For the word "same", return each line of the data in which it occurs.
- Opening Delimiter -
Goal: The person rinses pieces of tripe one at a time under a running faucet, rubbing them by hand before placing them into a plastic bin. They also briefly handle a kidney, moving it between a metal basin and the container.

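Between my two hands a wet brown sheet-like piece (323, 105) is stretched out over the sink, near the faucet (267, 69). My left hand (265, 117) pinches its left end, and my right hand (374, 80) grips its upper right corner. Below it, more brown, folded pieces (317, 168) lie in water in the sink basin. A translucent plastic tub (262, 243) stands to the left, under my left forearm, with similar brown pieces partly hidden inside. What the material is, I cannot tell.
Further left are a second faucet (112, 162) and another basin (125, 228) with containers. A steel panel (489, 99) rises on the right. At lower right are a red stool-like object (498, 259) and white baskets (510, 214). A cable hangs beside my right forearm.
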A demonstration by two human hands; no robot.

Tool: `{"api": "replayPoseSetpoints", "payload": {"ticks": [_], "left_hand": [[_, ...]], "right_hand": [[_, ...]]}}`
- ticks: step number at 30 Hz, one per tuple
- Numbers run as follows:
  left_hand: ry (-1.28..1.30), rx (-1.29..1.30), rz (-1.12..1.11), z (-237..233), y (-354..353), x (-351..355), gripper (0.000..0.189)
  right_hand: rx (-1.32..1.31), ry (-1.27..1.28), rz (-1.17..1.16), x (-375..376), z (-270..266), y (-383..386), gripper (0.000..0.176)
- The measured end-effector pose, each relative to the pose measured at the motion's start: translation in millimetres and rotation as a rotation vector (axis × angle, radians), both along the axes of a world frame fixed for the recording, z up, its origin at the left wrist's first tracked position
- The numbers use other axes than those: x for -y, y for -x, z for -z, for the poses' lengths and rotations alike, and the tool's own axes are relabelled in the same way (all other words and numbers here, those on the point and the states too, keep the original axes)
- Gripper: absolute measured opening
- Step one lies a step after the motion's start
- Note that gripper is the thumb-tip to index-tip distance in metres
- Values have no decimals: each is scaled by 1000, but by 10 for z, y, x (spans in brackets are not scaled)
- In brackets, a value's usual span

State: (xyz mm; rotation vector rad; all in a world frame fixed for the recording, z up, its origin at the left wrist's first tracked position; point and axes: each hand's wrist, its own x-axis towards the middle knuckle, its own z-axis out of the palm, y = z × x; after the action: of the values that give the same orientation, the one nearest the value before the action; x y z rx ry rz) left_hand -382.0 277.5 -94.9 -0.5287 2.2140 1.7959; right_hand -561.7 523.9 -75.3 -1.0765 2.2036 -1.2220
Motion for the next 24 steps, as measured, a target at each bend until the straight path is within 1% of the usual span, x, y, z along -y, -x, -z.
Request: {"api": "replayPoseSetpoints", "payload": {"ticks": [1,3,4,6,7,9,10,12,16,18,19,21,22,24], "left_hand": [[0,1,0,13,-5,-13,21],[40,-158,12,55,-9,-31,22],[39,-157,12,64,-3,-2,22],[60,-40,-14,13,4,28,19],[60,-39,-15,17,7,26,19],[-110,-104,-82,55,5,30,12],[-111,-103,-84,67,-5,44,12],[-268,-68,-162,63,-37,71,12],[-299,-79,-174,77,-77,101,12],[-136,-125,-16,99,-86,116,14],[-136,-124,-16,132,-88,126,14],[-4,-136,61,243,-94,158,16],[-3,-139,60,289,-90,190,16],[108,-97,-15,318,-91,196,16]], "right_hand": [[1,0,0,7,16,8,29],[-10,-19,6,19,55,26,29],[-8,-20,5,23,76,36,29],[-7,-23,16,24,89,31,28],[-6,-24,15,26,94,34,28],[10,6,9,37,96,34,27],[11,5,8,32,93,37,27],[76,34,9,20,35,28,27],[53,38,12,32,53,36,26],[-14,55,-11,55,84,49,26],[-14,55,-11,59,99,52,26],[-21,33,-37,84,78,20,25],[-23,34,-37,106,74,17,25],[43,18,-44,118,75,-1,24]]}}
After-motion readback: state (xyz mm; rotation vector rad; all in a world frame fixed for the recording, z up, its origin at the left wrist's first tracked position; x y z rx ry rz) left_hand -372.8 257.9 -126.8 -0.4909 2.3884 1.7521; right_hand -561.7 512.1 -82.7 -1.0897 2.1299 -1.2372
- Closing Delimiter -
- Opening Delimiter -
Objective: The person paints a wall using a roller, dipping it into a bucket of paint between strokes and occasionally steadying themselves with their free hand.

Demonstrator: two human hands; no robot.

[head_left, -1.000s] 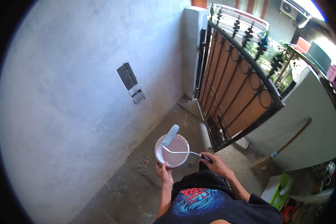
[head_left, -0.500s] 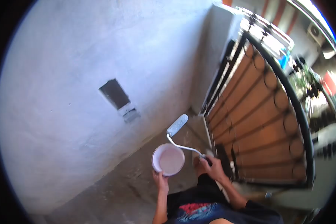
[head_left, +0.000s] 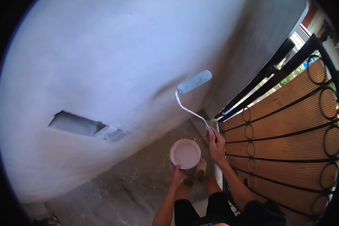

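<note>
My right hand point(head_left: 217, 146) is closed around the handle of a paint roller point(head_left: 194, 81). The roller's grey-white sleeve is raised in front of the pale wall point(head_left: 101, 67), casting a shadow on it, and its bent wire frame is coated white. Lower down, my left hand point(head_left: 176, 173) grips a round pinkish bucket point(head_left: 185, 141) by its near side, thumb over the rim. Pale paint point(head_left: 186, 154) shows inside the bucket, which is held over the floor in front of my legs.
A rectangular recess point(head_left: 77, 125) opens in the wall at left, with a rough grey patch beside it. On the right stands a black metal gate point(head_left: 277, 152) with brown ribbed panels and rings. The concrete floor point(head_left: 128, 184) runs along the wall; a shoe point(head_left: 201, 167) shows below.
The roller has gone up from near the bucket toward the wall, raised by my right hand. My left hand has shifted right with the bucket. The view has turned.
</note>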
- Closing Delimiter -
__RESULT__
- The numbers use other axes than those: x for -y, y for -x, z for -z, for the poses' lengths and rotations alike, and the tool's own axes are relabelled in the same way (all other words and numbers here, those on the point and the states too, keep the original axes)
State: (xyz mm; rotation vector rad; all in a world frame fixed for the recording, z up, its origin at the left wrist's first tracked position; point and axes: each hand's wrist, its own x-axis towards the middle knuckle, its own z-axis out of the palm, y = z × x; after the action: of the values that give the same orientation, the one nearest the value before the action; x y z rx ry rz) left_hand -382.0 277.5 -94.9 -0.5287 2.2140 1.7959; right_hand -561.7 523.9 -75.3 -1.0765 2.2036 -1.2220

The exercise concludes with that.